What to work on
In full and unchanged, output the entries that follow.

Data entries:
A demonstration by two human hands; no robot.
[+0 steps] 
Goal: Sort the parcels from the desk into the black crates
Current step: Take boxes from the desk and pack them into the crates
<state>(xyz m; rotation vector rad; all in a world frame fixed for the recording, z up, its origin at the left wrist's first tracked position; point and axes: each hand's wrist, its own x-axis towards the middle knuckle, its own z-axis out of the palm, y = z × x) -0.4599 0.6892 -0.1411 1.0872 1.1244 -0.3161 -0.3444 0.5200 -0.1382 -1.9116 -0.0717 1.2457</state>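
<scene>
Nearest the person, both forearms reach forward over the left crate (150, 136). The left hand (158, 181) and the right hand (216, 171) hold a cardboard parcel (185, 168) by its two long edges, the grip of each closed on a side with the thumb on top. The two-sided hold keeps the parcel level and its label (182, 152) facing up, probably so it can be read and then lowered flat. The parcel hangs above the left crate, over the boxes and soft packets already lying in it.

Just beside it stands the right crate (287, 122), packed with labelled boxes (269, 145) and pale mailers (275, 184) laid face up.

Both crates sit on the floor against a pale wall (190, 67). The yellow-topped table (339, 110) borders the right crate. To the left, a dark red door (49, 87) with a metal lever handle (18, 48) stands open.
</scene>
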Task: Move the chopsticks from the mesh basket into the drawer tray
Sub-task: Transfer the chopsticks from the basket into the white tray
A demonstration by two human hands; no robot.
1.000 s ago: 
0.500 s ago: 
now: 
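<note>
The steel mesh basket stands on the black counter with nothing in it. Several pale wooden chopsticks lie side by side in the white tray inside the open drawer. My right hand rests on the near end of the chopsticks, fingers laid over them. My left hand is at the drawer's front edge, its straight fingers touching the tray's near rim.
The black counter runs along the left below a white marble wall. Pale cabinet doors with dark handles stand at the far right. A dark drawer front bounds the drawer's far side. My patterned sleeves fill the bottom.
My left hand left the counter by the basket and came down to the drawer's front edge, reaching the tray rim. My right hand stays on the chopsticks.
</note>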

Written response
A demonstration by two human hands; no robot.
[+0 steps] 
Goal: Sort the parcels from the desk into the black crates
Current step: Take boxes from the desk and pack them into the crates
<state>(xyz m; rotation vector rad; all in a world frame fixed for the recording, z up, its origin at the left wrist's first tracked position; point and axes: each hand's wrist, its own x-axis towards the middle knuckle, its own z-axis out of the palm, y = z × x) -0.4599 0.6892 -0.1411 1.0872 1.1244 -0.3161 -0.3444 0.5200 -0.1382 -1.9116 -0.0717 1.2457</state>
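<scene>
Nearest the person, both forearms reach forward over the left crate (150, 136). The left hand (158, 181) and the right hand (216, 171) hold a cardboard parcel (185, 168) by its two long edges, the grip of each closed on a side with the thumb on top. The two-sided hold keeps the parcel level and its label (182, 152) facing up, probably so it can be read and then lowered flat. The parcel hangs above the left crate, over the boxes and soft packets already lying in it.

Just beside it stands the right crate (287, 122), packed with labelled boxes (269, 145) and pale mailers (275, 184) laid face up.

Both crates sit on the floor against a pale wall (190, 67). The yellow-topped table (339, 110) borders the right crate. To the left, a dark red door (49, 87) with a metal lever handle (18, 48) stands open.
</scene>
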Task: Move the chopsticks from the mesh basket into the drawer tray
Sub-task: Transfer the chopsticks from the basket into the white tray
A demonstration by two human hands; no robot.
1.000 s ago: 
0.500 s ago: 
now: 
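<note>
The steel mesh basket stands on the black counter with nothing in it. Several pale wooden chopsticks lie side by side in the white tray inside the open drawer. My right hand rests on the near end of the chopsticks, fingers laid over them. My left hand is at the drawer's front edge, its straight fingers touching the tray's near rim.
The black counter runs along the left below a white marble wall. Pale cabinet doors with dark handles stand at the far right. A dark drawer front bounds the drawer's far side. My patterned sleeves fill the bottom.
My left hand left the counter by the basket and came down to the drawer's front edge, reaching the tray rim. My right hand stays on the chopsticks.
</note>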

The exercise has been finished.